See, the thing about Elmo is that he is — despite being a puppet — deeply human. He has an affable quality, sure, a kind of mischievous lust for life that defines the way that he interacts with his friends. But he’s also petty. He is not some idealised version of us, a kind of golden mean to strive for. He is flawed. He suffers from jealousy, like the rest of us. He has an egoism to him, like the rest of us — he is always balancing the needs of those around him with his own needs, and sometimes he gets that balance wrong. He has a churlishness, a quick temper, a destructive urge that he requires guidance to leave behind.

Little wonder, then, that in the first week of 2022, Elmo has gone hugely viral. He has become a mascot for all of us, a reminder that we should always strive to do better: that we can be kinder, though the path to that kindness is rocky and forked. Bringing Elmo into your life doesn’t require denying who you are, or pretending that you don’t have flaws. It requires being honest about what you want, and the mistakes that you can make in trying to get it.

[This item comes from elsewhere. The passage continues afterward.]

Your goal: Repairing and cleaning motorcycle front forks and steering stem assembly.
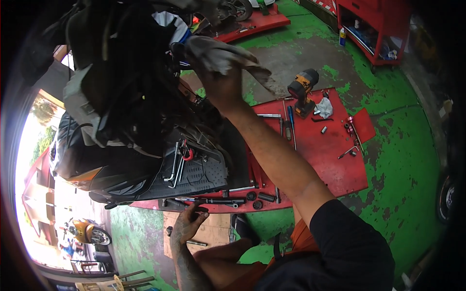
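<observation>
My right hand [224, 86] is raised beside the dark scooter [131, 97], closed around a crumpled grey rag [211, 51]. The rag hangs past the fingers on both sides, and its contact with the scooter cannot be made out. Low down, my left hand [187, 225] is at the near edge of the red platform [330, 167], thumb and fingers apart. Its fingertips are by a long dark tool [218, 200] lying along that edge; whether they touch it is unclear. L-shaped wrenches [175, 165] and a red-handled piece [187, 153] rest on the scooter's footboard [204, 174].
On the platform are a cordless impact driver [303, 87], a white crumpled cloth [324, 107], screwdrivers [291, 119] and several sockets [251, 196]. Cardboard [213, 227] lies below my left hand. A red tool cart [374, 29] stands far right, a spray can [342, 37] beside it.
</observation>
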Demonstrator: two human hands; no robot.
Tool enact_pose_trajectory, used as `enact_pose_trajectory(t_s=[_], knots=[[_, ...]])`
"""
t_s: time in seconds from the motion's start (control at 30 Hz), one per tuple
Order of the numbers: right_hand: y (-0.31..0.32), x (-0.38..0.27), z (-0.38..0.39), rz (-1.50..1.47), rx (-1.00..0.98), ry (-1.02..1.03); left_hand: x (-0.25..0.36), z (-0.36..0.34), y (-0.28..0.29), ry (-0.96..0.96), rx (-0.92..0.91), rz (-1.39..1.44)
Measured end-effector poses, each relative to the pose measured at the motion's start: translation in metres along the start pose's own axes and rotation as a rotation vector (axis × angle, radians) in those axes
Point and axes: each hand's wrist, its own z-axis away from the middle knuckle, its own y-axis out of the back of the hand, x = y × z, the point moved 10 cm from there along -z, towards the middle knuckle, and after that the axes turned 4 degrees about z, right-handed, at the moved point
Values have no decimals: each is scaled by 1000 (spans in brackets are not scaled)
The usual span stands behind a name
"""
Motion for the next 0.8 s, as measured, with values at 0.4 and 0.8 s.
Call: enact_pose_trajectory(t_s=[0.4, 0.8], knots=[[-35, 14, -7, 287, -21, -170, -16, 1, -3, 15, -6, 66], [-37, -1, -25, -564, -271, -946, -21, 8, -6, 74, -26, -51]])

Oh, I mean, there’s also the fact that he says “balsamic vinegar” with more razzle-dazzle than anyone on the planet Earth.

And, of course, there’s his vibrant and earnest pronunciation of “paper towel roll”, a flourish that will stay in your head for days as soon as you hear it.

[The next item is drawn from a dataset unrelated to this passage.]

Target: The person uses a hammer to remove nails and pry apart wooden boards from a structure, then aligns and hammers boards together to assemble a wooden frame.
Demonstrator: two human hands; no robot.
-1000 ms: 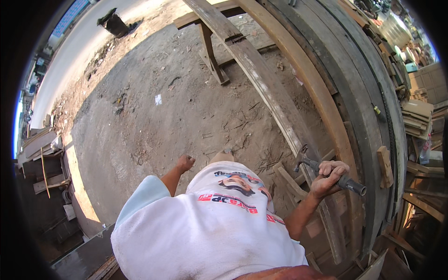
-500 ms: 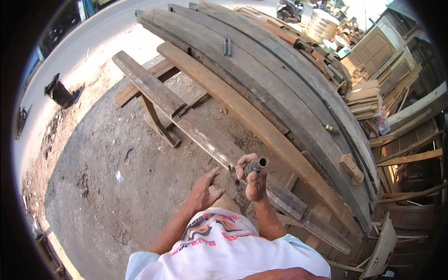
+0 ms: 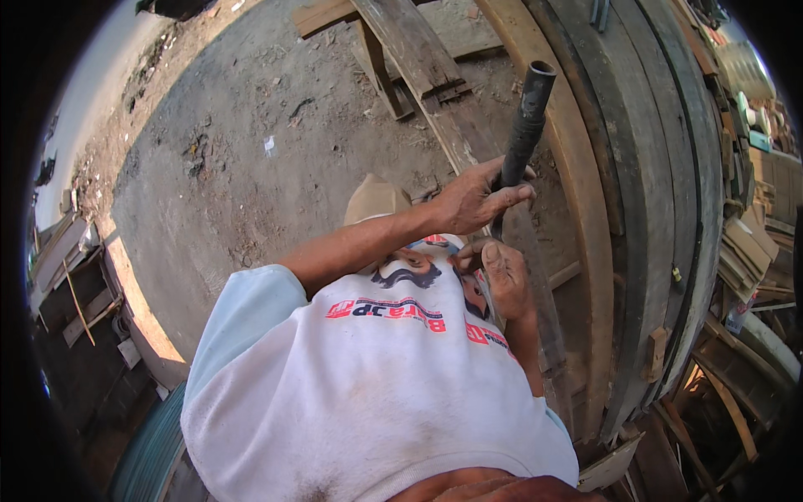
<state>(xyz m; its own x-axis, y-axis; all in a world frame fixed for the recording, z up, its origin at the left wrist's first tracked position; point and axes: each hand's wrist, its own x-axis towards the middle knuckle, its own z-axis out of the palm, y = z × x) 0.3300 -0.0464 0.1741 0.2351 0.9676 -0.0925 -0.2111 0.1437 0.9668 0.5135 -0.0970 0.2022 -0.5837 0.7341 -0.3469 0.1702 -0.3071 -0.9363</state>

But he is more complicated than the way he chooses to speak. There is an essential fragility to him. He doesn’t always understand the world, and that lack of understanding frightens him. He wants to live, damnit, and sometimes that process of living is complicated and messy.

Another way of saying this, I suppose, has been provided by the wonderful comic Paul F. Tompkins:

I mean, how else to describe his take no prisoners attitude towards, uh, cheese?

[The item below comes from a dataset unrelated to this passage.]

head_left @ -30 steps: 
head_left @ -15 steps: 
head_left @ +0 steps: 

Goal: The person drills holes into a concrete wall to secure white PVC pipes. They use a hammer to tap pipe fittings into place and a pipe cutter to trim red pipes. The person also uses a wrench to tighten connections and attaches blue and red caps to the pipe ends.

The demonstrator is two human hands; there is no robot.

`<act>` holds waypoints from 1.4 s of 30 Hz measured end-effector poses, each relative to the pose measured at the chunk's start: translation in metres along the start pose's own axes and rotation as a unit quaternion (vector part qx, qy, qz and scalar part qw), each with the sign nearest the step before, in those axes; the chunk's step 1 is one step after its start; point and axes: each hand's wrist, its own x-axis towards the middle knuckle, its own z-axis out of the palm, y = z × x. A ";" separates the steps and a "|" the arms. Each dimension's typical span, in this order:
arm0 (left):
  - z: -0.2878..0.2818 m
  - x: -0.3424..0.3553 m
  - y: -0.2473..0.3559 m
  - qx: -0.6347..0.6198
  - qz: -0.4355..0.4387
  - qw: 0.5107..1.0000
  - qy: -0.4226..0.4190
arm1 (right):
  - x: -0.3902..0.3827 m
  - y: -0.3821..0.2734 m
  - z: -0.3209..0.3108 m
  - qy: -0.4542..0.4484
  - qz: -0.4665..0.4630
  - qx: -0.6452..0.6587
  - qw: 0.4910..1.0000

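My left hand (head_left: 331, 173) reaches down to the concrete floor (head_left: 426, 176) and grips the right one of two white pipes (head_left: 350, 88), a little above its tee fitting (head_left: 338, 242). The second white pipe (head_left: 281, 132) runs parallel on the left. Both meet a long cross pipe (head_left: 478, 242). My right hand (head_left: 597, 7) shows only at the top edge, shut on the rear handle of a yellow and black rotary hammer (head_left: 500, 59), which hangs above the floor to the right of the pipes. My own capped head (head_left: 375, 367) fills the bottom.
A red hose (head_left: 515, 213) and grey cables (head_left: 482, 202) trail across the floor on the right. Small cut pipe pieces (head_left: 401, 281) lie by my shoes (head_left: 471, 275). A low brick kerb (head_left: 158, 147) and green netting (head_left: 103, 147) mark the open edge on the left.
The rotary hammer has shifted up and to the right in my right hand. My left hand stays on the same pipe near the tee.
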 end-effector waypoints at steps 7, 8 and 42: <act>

Or his absolute refusal to become blinded by star wattage, as exemplified by his feud with Jimmy Fallon?

Or his absolute celebration of himself, a kind of self-love that manifests itself in this clip, in which he celebrates his own little victories with vim and vigour?

Oh, or his ongoing feud with his friend Zoe’s pet rock, a battle of the wits that has already become a massive and pervasive meme?

We might not always like to admit that we too, like Elmo, need support and direction. But heading into the new year, it is time for us to accept our dependence on others, rather than pretending that it doesn’t exist. We are all of us tiny creatures, bent towards the light. Let’s not forget that. And let us use Elmo to learn how we can be.